Yesterday I shared my recipe for No Churn Carrot Cake Ice Cream and today I used that delicious ice cream, dipped it in chocolate, and made bonbons. These little balls of deliciousness are the perfect Easter treat to serve your little ones after Easter egg hunting this weekend!
Carrot Cake Ice Cream Bonbons
Makes 6
Ingredients
- 1 cup Carrot Cake Ice Cream
- 1 cup semi sweet chocolate chips
- 1 tbsp vegetable shortening
- Easter themed sprinkles
Instructions
- Scoop 6 balls of ice cream onto a parchment paper lined plate.
- Cover with plastic wrap and place in the freezer until firm, about 6-7 hours.
- In a medium bowl, add chocolate chips and vegetable shortening.

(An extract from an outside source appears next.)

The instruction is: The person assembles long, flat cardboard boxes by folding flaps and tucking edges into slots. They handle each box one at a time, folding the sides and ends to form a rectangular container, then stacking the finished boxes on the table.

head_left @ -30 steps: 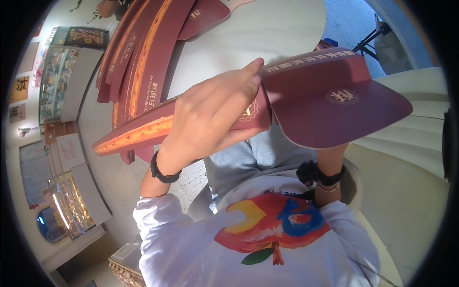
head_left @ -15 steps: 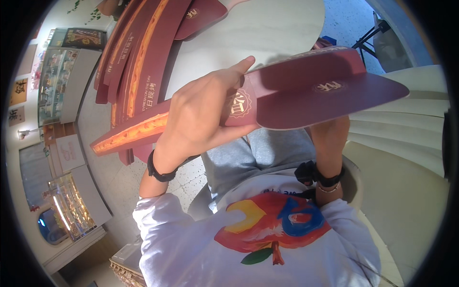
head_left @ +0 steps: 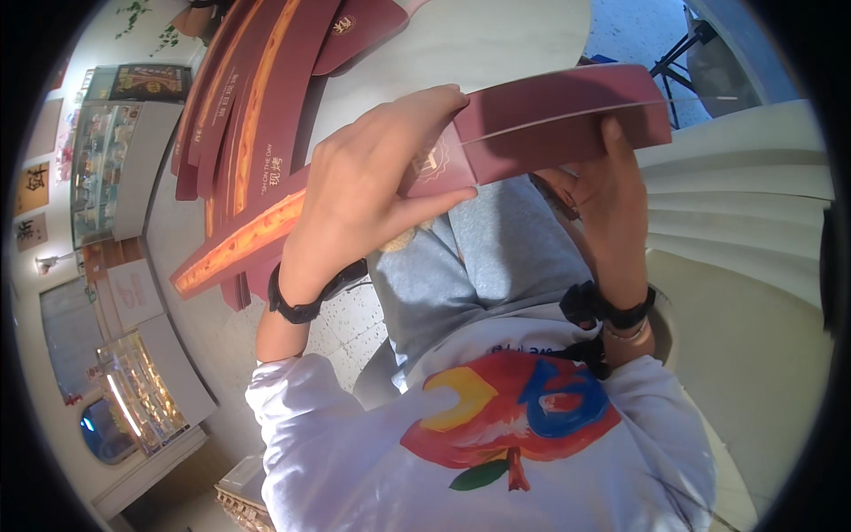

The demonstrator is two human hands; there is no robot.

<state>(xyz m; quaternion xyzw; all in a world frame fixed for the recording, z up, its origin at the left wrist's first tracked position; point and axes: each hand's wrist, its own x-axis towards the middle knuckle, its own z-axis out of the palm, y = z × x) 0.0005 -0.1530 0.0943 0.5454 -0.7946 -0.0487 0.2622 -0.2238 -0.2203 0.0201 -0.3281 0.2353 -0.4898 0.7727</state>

- Make a double boiler by placing the bowl on top of a saucepan filled with 1 inch of water.
- Bring to a simmer over medium low heat and stir until melted.
- Remove from heat and let cool slightly.
- Now the fun part- hold each ice cream ball with a fork over the bowl of chocolate and spoon chocolate over the top to cover.
- Hold over a plate and add some sprinkles then set back on the parchment lined plate.
- Repeat with remaining ice cream then place back in the freezer until ready to serve.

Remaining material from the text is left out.